What lines of the material below hold the string "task"? Copy them out.

::::::::

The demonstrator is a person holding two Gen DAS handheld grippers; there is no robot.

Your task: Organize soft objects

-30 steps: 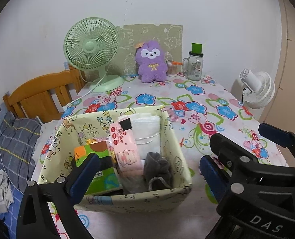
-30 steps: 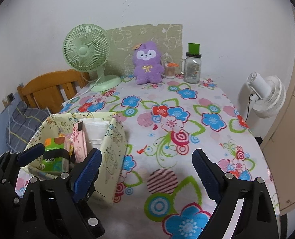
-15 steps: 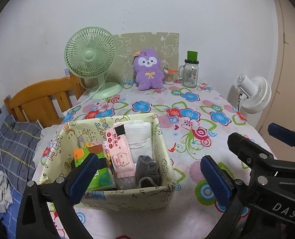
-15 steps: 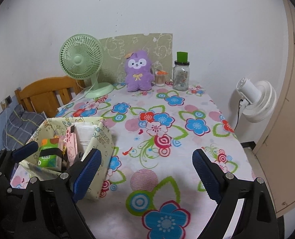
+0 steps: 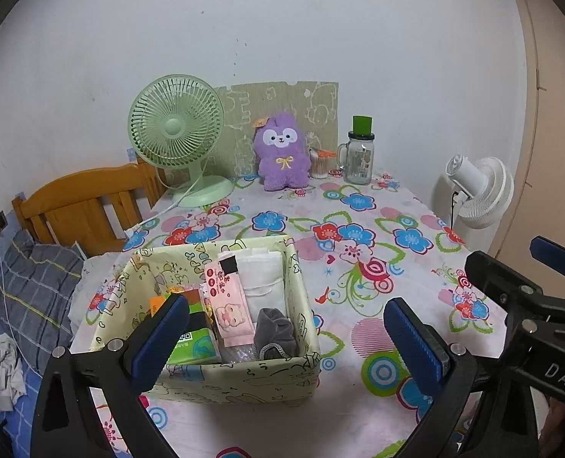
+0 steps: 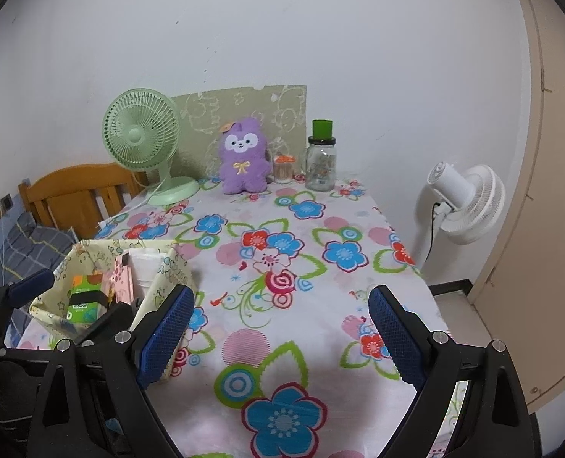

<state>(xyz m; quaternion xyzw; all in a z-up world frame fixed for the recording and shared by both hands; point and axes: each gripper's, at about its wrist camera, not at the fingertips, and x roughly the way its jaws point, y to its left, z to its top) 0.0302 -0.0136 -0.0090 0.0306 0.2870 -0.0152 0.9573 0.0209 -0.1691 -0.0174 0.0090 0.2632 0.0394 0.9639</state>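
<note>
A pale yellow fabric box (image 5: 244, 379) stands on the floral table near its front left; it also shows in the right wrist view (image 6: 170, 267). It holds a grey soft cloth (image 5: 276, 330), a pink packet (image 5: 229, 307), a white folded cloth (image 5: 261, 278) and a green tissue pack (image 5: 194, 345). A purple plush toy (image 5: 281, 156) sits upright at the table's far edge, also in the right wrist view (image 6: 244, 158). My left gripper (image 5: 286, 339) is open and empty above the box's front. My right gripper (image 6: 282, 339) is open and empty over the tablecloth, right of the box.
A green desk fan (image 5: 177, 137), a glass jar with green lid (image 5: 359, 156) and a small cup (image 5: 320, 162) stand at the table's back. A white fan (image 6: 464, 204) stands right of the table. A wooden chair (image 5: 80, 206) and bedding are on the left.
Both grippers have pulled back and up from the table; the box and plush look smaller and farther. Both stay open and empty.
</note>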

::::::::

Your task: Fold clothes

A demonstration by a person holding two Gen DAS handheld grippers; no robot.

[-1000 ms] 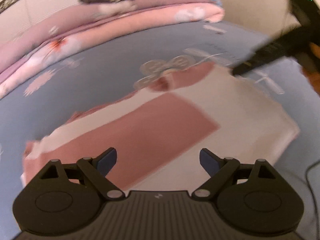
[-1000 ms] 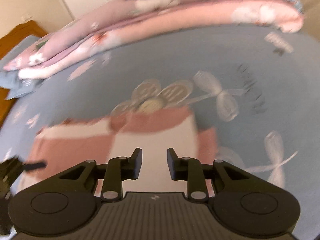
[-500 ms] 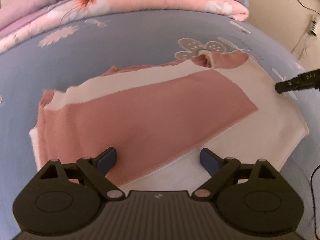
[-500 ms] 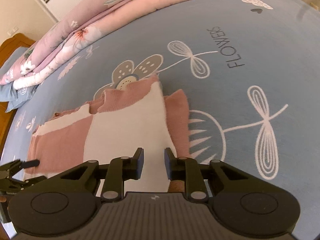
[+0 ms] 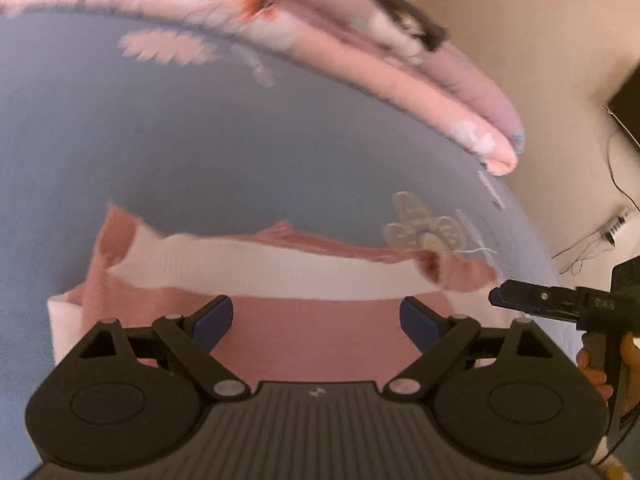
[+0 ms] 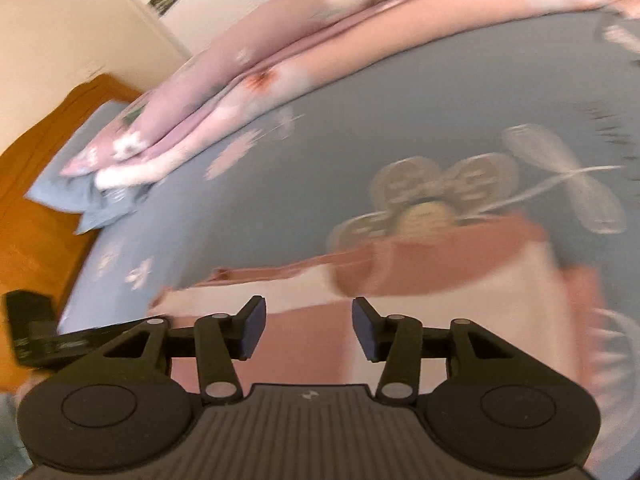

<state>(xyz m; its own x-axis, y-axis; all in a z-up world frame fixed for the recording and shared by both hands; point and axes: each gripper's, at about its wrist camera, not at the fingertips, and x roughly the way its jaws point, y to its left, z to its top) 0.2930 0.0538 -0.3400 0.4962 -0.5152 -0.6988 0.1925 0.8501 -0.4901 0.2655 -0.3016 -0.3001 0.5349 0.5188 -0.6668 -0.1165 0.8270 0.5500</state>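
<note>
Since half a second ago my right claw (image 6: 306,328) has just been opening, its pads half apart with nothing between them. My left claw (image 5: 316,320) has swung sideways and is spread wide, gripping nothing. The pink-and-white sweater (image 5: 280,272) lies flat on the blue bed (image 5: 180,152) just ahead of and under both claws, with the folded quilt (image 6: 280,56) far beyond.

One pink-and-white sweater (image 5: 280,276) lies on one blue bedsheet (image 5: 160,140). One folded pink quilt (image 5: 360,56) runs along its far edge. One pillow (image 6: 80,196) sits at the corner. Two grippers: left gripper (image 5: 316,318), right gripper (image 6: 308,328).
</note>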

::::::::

# Completed exercise
Your task: Organize soft objects
Your task: Fold clothes

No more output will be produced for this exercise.